## What is required
Every line containing "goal" should be copied out. Go through the entries and find them.

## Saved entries
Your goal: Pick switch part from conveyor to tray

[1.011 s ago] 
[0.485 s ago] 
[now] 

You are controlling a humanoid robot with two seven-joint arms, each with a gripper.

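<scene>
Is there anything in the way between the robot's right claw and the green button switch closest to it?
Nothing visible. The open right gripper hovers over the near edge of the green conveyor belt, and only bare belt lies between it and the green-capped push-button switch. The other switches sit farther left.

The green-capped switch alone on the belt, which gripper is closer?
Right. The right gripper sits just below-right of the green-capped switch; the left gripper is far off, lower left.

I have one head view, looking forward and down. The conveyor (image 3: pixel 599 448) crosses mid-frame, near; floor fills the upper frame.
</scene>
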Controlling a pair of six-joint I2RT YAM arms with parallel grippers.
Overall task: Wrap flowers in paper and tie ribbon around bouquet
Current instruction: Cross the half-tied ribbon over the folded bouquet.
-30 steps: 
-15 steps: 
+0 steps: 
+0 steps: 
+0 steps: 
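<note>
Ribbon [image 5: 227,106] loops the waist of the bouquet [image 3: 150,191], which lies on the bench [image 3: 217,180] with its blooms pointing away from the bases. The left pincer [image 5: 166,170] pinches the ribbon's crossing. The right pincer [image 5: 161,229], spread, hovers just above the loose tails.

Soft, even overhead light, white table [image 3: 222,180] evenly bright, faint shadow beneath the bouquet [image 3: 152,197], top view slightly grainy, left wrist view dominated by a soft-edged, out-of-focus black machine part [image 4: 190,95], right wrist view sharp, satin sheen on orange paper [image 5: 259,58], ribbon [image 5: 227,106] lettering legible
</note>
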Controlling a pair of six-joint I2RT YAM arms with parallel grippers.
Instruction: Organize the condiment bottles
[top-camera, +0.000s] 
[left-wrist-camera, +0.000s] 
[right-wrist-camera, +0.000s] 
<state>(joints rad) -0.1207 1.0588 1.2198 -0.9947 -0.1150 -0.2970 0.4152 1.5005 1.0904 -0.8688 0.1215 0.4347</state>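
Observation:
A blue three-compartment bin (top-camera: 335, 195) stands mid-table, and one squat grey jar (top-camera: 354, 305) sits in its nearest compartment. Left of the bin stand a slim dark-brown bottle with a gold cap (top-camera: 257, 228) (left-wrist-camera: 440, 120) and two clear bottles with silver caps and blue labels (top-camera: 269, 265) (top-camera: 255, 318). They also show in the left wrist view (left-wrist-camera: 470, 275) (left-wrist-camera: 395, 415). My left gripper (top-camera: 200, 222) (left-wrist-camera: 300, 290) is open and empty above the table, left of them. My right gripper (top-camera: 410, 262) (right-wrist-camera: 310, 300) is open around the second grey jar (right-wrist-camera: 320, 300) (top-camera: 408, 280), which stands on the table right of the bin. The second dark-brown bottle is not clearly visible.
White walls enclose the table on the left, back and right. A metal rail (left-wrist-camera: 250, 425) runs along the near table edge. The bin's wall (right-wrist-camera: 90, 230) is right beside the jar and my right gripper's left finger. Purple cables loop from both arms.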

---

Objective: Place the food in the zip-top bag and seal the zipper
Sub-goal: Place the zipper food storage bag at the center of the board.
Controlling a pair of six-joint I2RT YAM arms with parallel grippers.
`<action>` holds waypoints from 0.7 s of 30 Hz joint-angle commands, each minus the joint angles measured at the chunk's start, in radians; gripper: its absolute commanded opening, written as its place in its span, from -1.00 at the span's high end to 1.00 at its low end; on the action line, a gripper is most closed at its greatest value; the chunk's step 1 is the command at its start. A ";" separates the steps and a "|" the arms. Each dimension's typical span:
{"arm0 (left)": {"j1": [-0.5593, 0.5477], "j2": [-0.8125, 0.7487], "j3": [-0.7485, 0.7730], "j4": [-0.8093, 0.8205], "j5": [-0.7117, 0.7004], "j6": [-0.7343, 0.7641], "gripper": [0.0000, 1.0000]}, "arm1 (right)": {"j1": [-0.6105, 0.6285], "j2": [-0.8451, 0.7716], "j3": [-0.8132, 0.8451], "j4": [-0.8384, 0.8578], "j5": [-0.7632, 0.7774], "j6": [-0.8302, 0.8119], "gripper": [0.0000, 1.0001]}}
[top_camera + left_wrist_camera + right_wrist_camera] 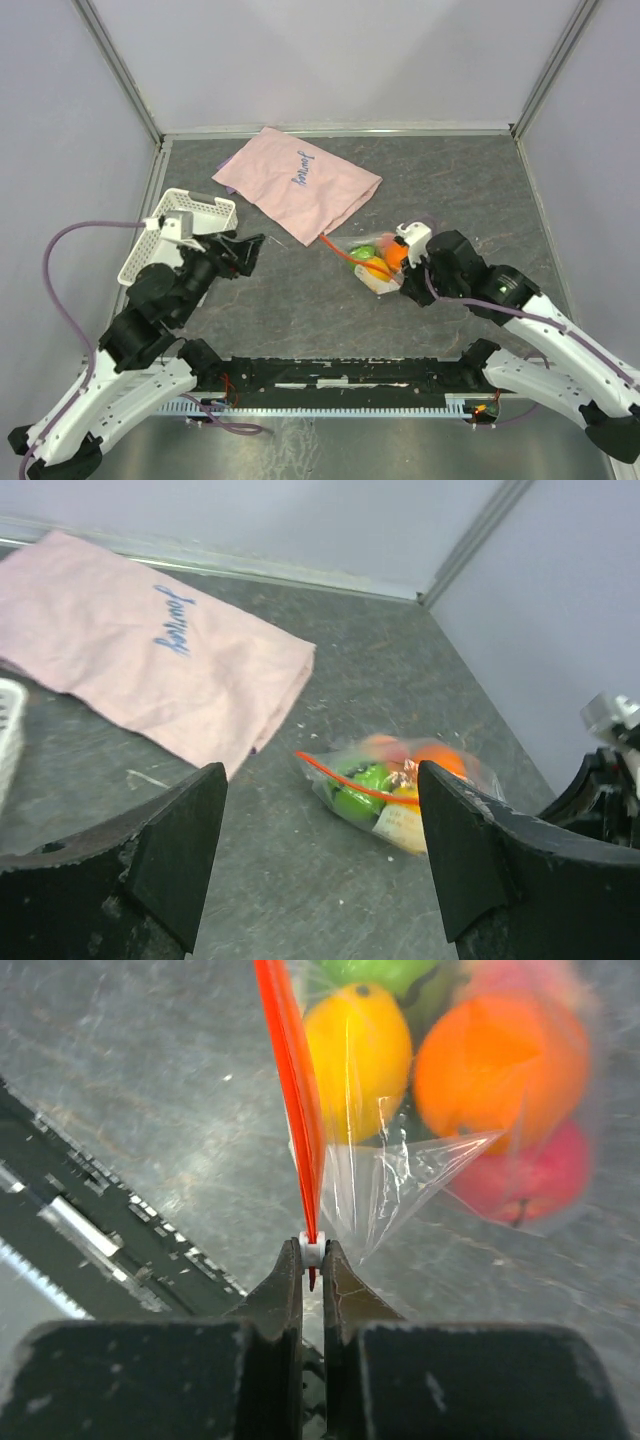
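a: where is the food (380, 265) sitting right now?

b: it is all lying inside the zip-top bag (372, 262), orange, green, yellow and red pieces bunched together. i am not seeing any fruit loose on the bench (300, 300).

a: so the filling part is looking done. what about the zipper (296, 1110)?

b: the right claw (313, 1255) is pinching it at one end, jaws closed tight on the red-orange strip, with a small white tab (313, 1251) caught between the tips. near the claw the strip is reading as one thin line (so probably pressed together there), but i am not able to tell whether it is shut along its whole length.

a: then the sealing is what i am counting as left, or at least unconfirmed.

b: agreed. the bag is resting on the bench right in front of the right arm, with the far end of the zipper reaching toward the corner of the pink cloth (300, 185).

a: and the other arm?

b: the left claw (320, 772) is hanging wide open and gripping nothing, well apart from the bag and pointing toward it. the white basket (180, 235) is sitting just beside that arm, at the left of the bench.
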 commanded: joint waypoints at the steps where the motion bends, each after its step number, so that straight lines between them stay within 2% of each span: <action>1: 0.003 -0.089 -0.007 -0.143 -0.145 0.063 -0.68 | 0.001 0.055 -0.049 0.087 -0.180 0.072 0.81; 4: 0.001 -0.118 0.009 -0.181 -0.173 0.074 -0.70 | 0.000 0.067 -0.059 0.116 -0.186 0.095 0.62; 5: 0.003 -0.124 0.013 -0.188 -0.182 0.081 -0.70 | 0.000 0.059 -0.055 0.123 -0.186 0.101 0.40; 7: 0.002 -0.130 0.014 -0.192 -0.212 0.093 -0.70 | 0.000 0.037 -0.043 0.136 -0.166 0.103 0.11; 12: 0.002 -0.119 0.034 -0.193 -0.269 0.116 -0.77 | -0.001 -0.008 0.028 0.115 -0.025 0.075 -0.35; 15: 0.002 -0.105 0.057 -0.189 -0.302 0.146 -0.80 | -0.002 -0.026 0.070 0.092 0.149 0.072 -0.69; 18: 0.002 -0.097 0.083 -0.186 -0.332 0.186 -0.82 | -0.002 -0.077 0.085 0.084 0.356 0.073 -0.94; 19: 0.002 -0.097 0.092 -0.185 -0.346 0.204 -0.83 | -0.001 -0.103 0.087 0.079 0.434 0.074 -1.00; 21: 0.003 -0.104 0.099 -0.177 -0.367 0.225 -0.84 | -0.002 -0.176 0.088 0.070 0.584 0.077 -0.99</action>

## Your response
Your goal: Pick switch part from conveyor to tray
Sub-goal: Place the zipper food storage bag at the center of the board.

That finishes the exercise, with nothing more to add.